§ WORK REQUIRED
Images do not belong in the copy. Retype all the entries below exactly.

§ Records from a data collection
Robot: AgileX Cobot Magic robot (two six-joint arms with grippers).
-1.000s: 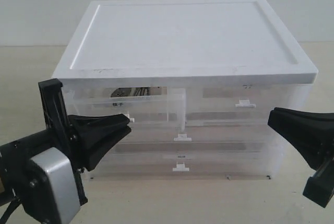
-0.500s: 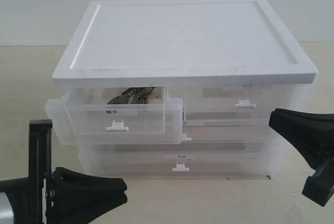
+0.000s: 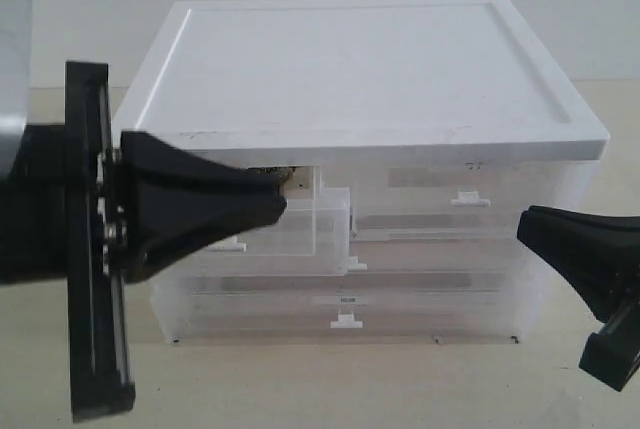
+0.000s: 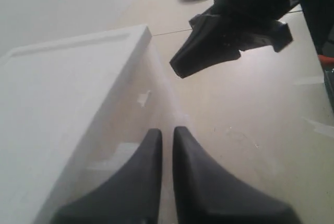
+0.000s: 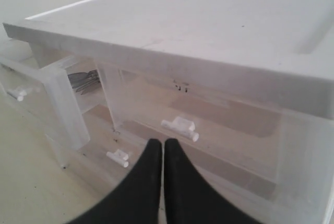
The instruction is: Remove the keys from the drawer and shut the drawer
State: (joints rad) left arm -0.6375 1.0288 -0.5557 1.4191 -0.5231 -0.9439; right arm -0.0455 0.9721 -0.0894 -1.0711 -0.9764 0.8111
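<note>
White cabinet point(image 3: 350, 59); translucent drawer point(image 3: 320, 234); silver keys point(image 5: 83, 80); black left tool point(image 3: 283, 204), right tool point(image 3: 521, 225).

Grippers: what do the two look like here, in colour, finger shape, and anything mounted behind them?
Both are matte black. The left gripper has two broad fingers tapering to a blunt point, mounted on a long flat black rail, with a grey metallic housing behind. The right gripper has the same tapered black fingers. No markings show.

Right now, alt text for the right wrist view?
The shut right claw points at a white-topped cabinet of translucent drawers. One upper drawer stands pulled out, with the keys visible inside.
</note>
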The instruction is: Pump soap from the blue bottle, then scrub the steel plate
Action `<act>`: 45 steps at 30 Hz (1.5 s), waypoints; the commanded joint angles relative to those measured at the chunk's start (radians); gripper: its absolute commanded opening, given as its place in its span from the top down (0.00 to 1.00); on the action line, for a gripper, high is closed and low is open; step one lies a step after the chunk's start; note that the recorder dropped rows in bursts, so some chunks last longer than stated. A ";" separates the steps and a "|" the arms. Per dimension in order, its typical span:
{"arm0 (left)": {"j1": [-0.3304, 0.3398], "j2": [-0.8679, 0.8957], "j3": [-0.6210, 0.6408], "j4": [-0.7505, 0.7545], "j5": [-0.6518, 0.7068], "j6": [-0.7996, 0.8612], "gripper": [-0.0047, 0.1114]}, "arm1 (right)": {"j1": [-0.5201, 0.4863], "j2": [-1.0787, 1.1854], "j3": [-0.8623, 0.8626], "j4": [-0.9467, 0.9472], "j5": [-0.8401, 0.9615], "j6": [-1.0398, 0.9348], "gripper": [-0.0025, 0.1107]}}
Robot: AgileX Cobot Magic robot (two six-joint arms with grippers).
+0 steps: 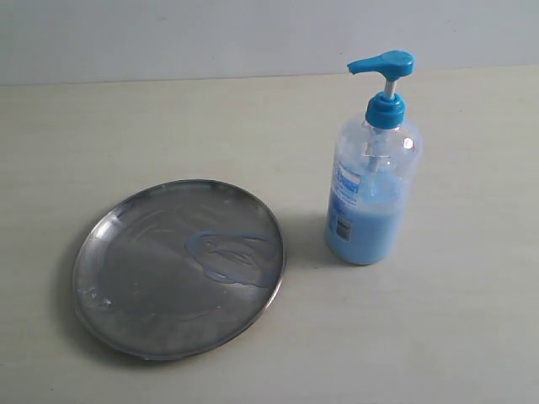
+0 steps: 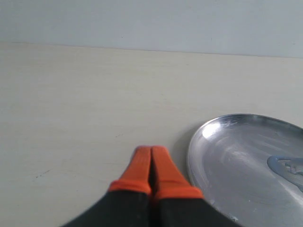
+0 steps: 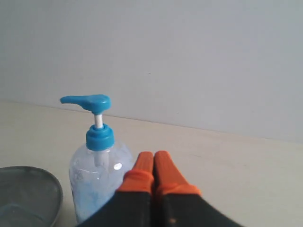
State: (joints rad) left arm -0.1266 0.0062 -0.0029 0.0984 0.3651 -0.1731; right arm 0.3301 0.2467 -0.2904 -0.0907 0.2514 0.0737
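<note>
Soap point(image 1: 221, 249) on the steel plate point(image 1: 135, 278); scrubbing seems left to do
Blue bottle point(image 1: 373, 202) just beside the plate; left gripper point(image 2: 151, 153) and right gripper point(image 3: 154, 158) pinched closed, empty

On the pale cream table point(image 1: 446, 337) we've got the steel plate point(image 1: 135, 286) lying flat over on the left, and the blue bottle point(image 1: 370, 210) standing upright to its right, near it but not touching.
</note>
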 commanded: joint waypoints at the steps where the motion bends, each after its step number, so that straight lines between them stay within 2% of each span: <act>1: 0.003 -0.006 0.003 -0.008 -0.009 0.004 0.96 | -0.065 -0.070 0.069 0.012 0.010 0.001 0.98; 9: 0.003 -0.006 0.003 -0.008 -0.009 0.004 0.96 | -0.181 -0.179 0.175 0.037 0.008 0.004 0.98; 18: 0.003 -0.006 0.003 -0.008 -0.009 0.004 0.96 | -0.260 -0.247 0.281 0.037 0.008 0.008 0.98; 45: 0.003 -0.006 0.003 -0.008 -0.009 0.004 0.96 | -0.269 -0.247 0.290 0.032 0.023 0.004 0.98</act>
State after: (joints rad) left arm -0.1266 0.0062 -0.0029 0.0984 0.3651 -0.1731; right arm 0.0675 0.0068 -0.0053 -0.0606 0.2747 0.0776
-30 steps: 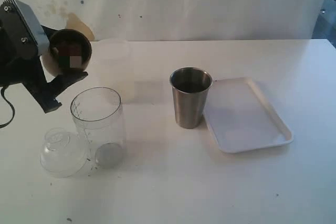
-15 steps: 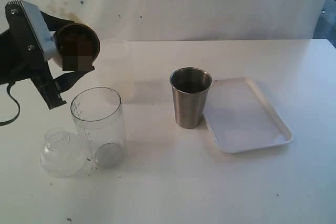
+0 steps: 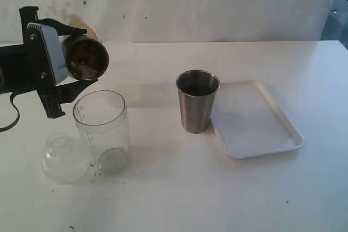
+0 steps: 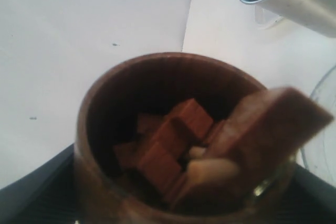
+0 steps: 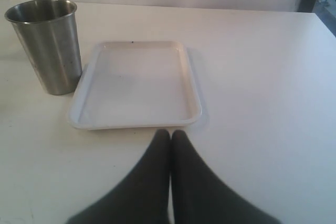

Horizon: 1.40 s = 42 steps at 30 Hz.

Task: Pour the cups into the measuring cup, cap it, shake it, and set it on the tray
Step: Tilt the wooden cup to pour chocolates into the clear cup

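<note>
**Wooden cup rolled over to pouring angle, contents starting to slide**

Over the last second I have lifted my left end effector [image 3: 87, 55] and rolled the wrist. The wooden cup [image 3: 86, 59] sat lower and only part tilted a moment ago. It now lies almost on its side, with its mouth turned toward the measuring cup [image 3: 101, 126]. My jaws stand wide around the cup's round belly and grip it firmly, one finger above it and one below.

From my left wrist I can see the brown chunks [image 4: 168, 145] and a few pale pieces [image 4: 212, 170] crowded toward the lip. One brown block at the rim is blurred, so I judge it is already on the move.

The measuring cup stands upright on the desk [image 3: 179, 194], just below the wooden cup's lip, with its dome lid [image 3: 65, 157] resting beside it. I cannot be sure from here that the lip lines up over the opening in depth. A chunk could therefore miss and land on the desk.

This looks like the first pour only just beginning. The steel tumbler [image 3: 197, 100] stands untouched next to the tray [image 3: 255, 119], which has nothing on it. My right end effector [image 5: 170, 140] waits near the tray with its fingers pressed together, holding nothing. Capping, shaking and setting down are not yet begun.
</note>
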Each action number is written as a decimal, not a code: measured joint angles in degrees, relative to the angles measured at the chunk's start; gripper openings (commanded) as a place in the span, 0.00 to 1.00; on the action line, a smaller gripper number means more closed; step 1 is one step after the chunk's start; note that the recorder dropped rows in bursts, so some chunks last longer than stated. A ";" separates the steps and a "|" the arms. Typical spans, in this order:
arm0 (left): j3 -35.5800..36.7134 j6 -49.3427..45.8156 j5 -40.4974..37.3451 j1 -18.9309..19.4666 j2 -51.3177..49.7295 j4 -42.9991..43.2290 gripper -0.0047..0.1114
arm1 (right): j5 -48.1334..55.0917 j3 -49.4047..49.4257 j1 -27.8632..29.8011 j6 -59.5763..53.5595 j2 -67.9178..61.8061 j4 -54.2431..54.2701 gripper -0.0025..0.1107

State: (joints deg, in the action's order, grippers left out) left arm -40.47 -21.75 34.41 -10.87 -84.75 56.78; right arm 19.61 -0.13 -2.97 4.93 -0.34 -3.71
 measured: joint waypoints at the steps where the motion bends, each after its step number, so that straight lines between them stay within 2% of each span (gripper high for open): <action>1: 0.00 -1.98 0.00 0.00 0.00 0.00 0.04 | 0.00 0.00 0.00 0.00 0.00 0.00 0.02; 5: 0.00 -6.07 0.10 0.00 0.00 -0.62 0.04 | 0.00 0.00 0.00 0.00 0.00 0.00 0.02; 24: 0.00 -13.21 -0.82 0.00 0.00 -1.05 0.04 | 0.00 0.00 0.00 0.00 0.00 0.00 0.02; 34: 0.00 -23.52 -0.92 0.00 0.00 -1.05 0.04 | 0.00 0.00 0.00 0.00 0.00 0.00 0.02; 42: 0.00 -24.66 -0.52 -0.38 0.00 -1.14 0.04 | 0.00 0.00 0.00 0.00 0.00 0.00 0.02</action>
State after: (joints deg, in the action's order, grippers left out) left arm -40.47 -46.41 33.89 -11.25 -84.75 55.64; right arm 19.61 -0.13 -2.97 4.93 -0.34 -3.71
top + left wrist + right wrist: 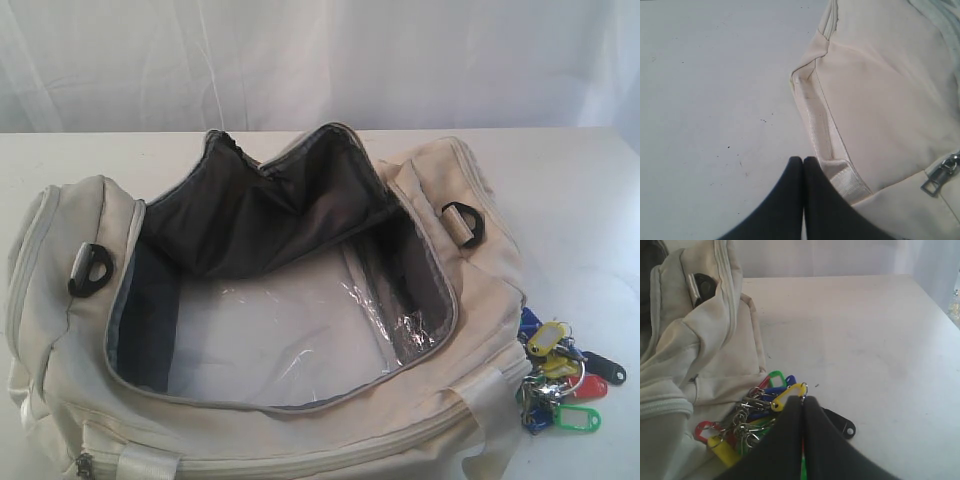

§ RESPONSE TO THIS TASK
Robot: AgileX Cobot Magic robot (two six-joint arms with grippers).
-1.000s: 
-0.500s: 
+0.000s: 
+0.000s: 
+0.000s: 
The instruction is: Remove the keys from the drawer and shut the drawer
State: (joints rad) left arm -0.6375 1.0288 -0.5557 1.4191 -0.5231 -0.9439; right arm -0.0455 0.9721 -0.0894 -1.0711 -0.9764 0.8111
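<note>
White cabinet point(image 3: 350, 59); translucent drawer point(image 3: 320, 234); silver keys point(image 5: 83, 80); black left tool point(image 3: 283, 204), right tool point(image 3: 521, 225).

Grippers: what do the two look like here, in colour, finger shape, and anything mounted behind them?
Both are matte black. The left gripper has two broad fingers tapering to a blunt point, mounted on a long flat black rail, with a grey metallic housing behind. The right gripper has the same tapered black fingers. No markings show.

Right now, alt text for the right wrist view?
The shut right claw points at a white-topped cabinet of translucent drawers. One upper drawer stands pulled out, with the keys visible inside.
</note>
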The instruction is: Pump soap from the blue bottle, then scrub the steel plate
Action `<act>`: 45 steps at 30 Hz (1.5 s), waypoints; the commanded joint angles relative to those measured at the chunk's start (radians); gripper: its absolute commanded opening, given as its place in its span from the top down (0.00 to 1.00); on the action line, for a gripper, high is closed and low is open; step one lies a step after the chunk's start; note that the recorder dropped rows in bursts, so some chunks last longer than stated. A ";" separates the steps and a "|" the arms. Per dimension in order, its typical span:
{"arm0 (left)": {"j1": [-0.3304, 0.3398], "j2": [-0.8679, 0.8957], "j3": [-0.6210, 0.6408], "j4": [-0.7505, 0.7545], "j5": [-0.6518, 0.7068], "j6": [-0.7996, 0.8612], "gripper": [-0.0047, 0.1114]}, "arm1 (right)": {"j1": [-0.5201, 0.4863], "j2": [-1.0787, 1.1854], "j3": [-0.8623, 0.8626], "j4": [-0.9467, 0.9472], "j5": [-0.8401, 0.9615], "j6": [-1.0398, 0.9348], "gripper": [-0.0025, 0.1107]}}
Robot: AgileX Cobot Magic robot (two six-joint arms with grippers).
+0 steps: 
+0 steps: 
+0 steps: 
State: (joints rad) left arm -0.1266 0.0062 -0.0029 0.0984 0.3651 -0.1731; right arm 0.3301 0.2467 -0.2904 -0.0907 0.2514 0.0737
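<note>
Soap point(image 1: 221, 249) on the steel plate point(image 1: 135, 278); scrubbing seems left to do
Blue bottle point(image 1: 373, 202) just beside the plate; left gripper point(image 2: 151, 153) and right gripper point(image 3: 154, 158) pinched closed, empty

On the pale cream table point(image 1: 446, 337) we've got the steel plate point(image 1: 135, 286) lying flat over on the left, and the blue bottle point(image 1: 370, 210) standing upright to its right, near it but not touching.
</note>
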 commanded: joint waypoints at the steps where the motion bends, each after its step number, so that straight lines between them stay within 2% of each span: <act>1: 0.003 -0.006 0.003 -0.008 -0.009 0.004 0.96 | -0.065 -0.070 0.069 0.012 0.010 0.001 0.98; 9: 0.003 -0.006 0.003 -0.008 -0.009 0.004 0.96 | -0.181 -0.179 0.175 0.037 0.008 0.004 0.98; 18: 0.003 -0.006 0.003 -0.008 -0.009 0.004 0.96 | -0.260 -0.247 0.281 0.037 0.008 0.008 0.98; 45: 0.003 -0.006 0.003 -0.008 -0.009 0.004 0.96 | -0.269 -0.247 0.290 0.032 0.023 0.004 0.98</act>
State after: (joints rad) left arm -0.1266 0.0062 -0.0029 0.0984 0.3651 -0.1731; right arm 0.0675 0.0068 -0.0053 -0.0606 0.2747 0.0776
-30 steps: 
-15 steps: 
+0 steps: 
+0 steps: 
+0 steps: 

Horizon: 1.40 s = 42 steps at 30 Hz.

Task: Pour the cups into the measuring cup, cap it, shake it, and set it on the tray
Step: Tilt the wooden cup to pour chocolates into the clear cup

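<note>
**Wooden cup rolled over to pouring angle, contents starting to slide**

Over the last second I have lifted my left end effector [image 3: 87, 55] and rolled the wrist. The wooden cup [image 3: 86, 59] sat lower and only part tilted a moment ago. It now lies almost on its side, with its mouth turned toward the measuring cup [image 3: 101, 126]. My jaws stand wide around the cup's round belly and grip it firmly, one finger above it and one below.

From my left wrist I can see the brown chunks [image 4: 168, 145] and a few pale pieces [image 4: 212, 170] crowded toward the lip. One brown block at the rim is blurred, so I judge it is already on the move.

The measuring cup stands upright on the desk [image 3: 179, 194], just below the wooden cup's lip, with its dome lid [image 3: 65, 157] resting beside it. I cannot be sure from here that the lip lines up over the opening in depth. A chunk could therefore miss and land on the desk.

This looks like the first pour only just beginning. The steel tumbler [image 3: 197, 100] stands untouched next to the tray [image 3: 255, 119], which has nothing on it. My right end effector [image 5: 170, 140] waits near the tray with its fingers pressed together, holding nothing. Capping, shaking and setting down are not yet begun.
</note>
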Each action number is written as a decimal, not a code: measured joint angles in degrees, relative to the angles measured at the chunk's start; gripper openings (commanded) as a place in the span, 0.00 to 1.00; on the action line, a smaller gripper number means more closed; step 1 is one step after the chunk's start; note that the recorder dropped rows in bursts, so some chunks last longer than stated. A ";" separates the steps and a "|" the arms. Typical spans, in this order:
arm0 (left): j3 -35.5800..36.7134 j6 -49.3427..45.8156 j5 -40.4974..37.3451 j1 -18.9309..19.4666 j2 -51.3177..49.7295 j4 -42.9991..43.2290 gripper -0.0047..0.1114
arm1 (right): j5 -48.1334..55.0917 j3 -49.4047..49.4257 j1 -27.8632..29.8011 j6 -59.5763..53.5595 j2 -67.9178..61.8061 j4 -54.2431..54.2701 gripper -0.0025..0.1107

State: (joints deg, in the action's order, grippers left out) left arm -40.47 -21.75 34.41 -10.87 -84.75 56.78; right arm 19.61 -0.13 -2.97 4.93 -0.34 -3.71
 measured: joint waypoints at the steps where the motion bends, each after its step number, so that straight lines between them stay within 2% of each span (gripper high for open): <action>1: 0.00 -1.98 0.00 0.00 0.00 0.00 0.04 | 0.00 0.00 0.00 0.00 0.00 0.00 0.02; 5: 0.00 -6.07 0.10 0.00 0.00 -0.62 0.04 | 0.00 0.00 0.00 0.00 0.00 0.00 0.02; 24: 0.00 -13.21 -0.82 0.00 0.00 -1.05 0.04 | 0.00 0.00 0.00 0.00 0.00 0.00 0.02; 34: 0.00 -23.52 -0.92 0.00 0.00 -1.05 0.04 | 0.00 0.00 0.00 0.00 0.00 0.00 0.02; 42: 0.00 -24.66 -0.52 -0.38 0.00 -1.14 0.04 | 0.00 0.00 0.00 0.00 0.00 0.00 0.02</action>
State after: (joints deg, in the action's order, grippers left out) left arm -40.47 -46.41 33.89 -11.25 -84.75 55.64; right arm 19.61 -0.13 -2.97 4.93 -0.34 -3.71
top + left wrist + right wrist: 

The exercise is done, and nothing more is needed.